Pemerintah Indonesia memandang bahwa pengusahaan batubara masih diperlukan untuk


menunjang pembangunan, sehingga pengembangan tambang batubara masih akan terus
berlanjut. Pelaksanaan UU Mineral dan Batubara yang baru ditujukan untuk mendorong
realisasi hal itu. Di bawah ini adalah poin – poin penting dalam UU tersebut:

 Selain menteri, penerbitan ijin pengusahaan batubara dapat dilakukan oleh gubernur,
bupati / walikota. (Menyesuaikan dengan otonomi daerah).
 Kewajiban meningkatkan nilai tambah hasil pertambangan di dalam negeri, dalam hal
ini adalah kewajiban membangun fasilitas pengolahan dan pemurnian hasil tambang
(Belum ada kewajiban untuk membangun fasilitas prepasi batubara/coal preparation
plant).
 Kewajiban bagi pengusaha pertambangan untuk melakukan pembangunan daerah
(community development) dan penanganan lingkungan yang terkait dengan
pelaksanaan pertambangan.
 Pemberian wewenang kepada pemerintah untuk mengatur jumlah produksi, volume
ekspor, serta harga batubara. Pemberlakukan kewajiban suplai untuk kebutuhan
domestic (Domestic Market Obligation / DMO) dan regulasi harga batubara
(Indonesia Coal Price Reference / ICPR).
 Ijin Usaha Pertambangan Khusus (IUPK) yang memprioritaskan BUMN dan
perusahaan dalam negeri untuk melakukan penambangan di Wilayah Pencadangan
Negara (WPN) diterbitkan oleh pemerintah pusat.
 Wewenang penyelidikan memasukkan unsur kepolisian dan pejabat publik. Aturan
hukum menjadi lebih keras, dari yang bersifat toleran menjadi lebih tegas, serta
memungkinkan hukuman pidana bagi badan hukum.
11. Penutup

UU Minerba yang baru mengatur kebijakan DMO, yang berarti memprioritaskan pemenuhan
kebutuhan dalam negeri dibandingkan ekspor. Sudah tentu hal ini menjadi perhatian bagi
negara – negara pengimpor batubara Indonesia, termasuk Jepang di dalamnya.
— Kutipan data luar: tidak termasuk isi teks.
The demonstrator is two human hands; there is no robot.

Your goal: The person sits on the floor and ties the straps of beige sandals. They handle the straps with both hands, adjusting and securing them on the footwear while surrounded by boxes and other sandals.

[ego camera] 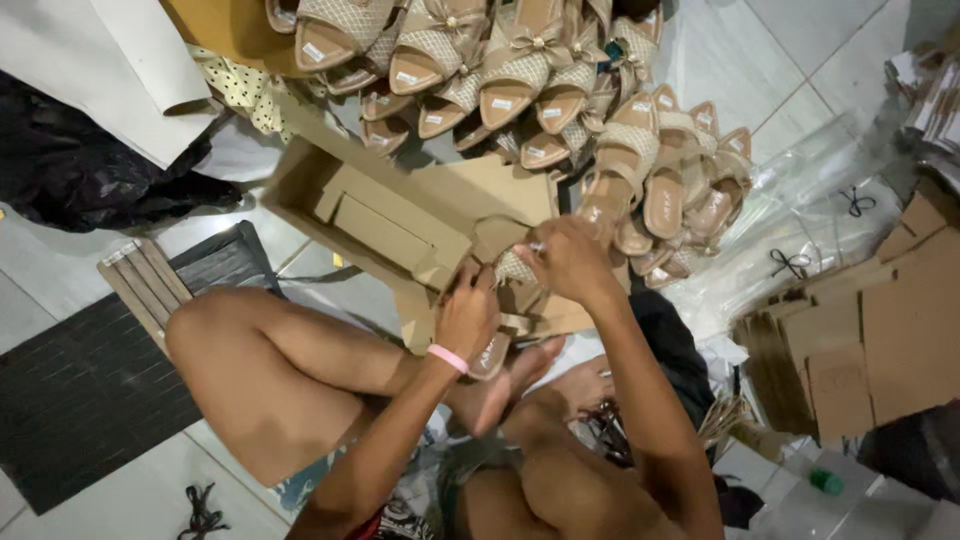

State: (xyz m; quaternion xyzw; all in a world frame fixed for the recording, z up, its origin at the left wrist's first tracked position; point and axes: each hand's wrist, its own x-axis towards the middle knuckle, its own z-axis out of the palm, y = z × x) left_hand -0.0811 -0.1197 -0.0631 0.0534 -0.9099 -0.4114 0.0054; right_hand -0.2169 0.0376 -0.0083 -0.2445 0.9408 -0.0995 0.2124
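Tiled floor (800, 60) carries a pile of beige sandals (540, 70) and flattened cartons (880, 330). My left hand (465, 320) is closed on a sandal (492, 352) over my crossed legs. My right hand (568, 258) pinches another sandal (515, 265) beside the open cardboard box (370, 215).

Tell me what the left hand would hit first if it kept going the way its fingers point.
Probably the open brown cardboard box: the left hand points up at its near wall, nearly touching; depth is unclear.
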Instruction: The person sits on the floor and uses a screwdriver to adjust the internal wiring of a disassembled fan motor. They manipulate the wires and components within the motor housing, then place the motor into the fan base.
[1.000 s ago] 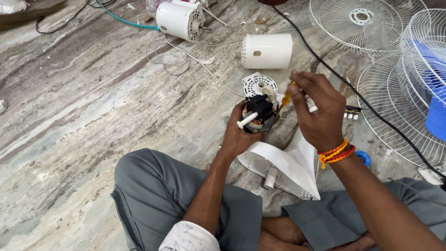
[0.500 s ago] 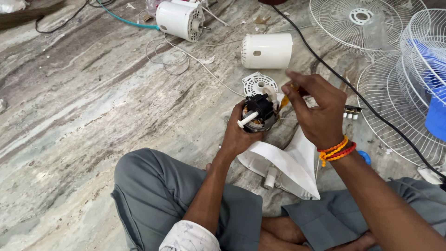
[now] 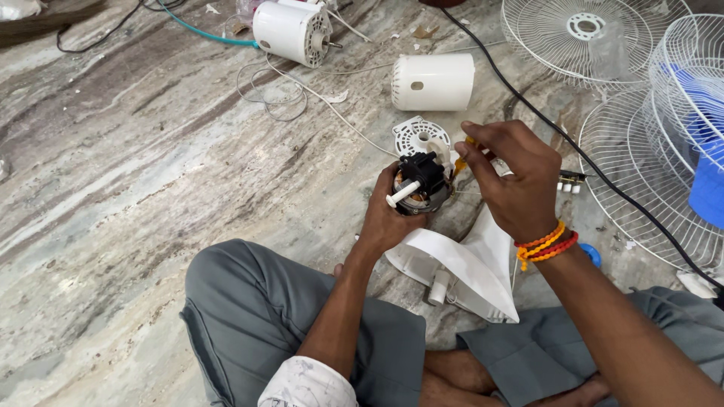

Tetapi
pemerintah Indonesia menyatakan bahwa volume ekspor tidak akan mengalami kendala
dalam beberapa waktu ke depan, karena pertumbuhan konsumsi dalam negeri diperkirakan
masih lebih rendah bila dibandingkan dengan tingkat pertumbuhan produksi batubara
nasional. Selain itu, pemerintah juga mencanangkan pengurangan emisi CO2 sebesar 26%
sampai dengan tahun 2030 melalui tindakan seperti pemakaian bio-fuel dan konversi ke
energi panas bumi, meskipun kebijakan konkretnya masih belum jelas. Dengan demikian,
maka topik yang harus diperhatikan bersama adalah jumlah kebutuhan energi dalam
negeri Indonesia dan sumber energi yang memasoknya.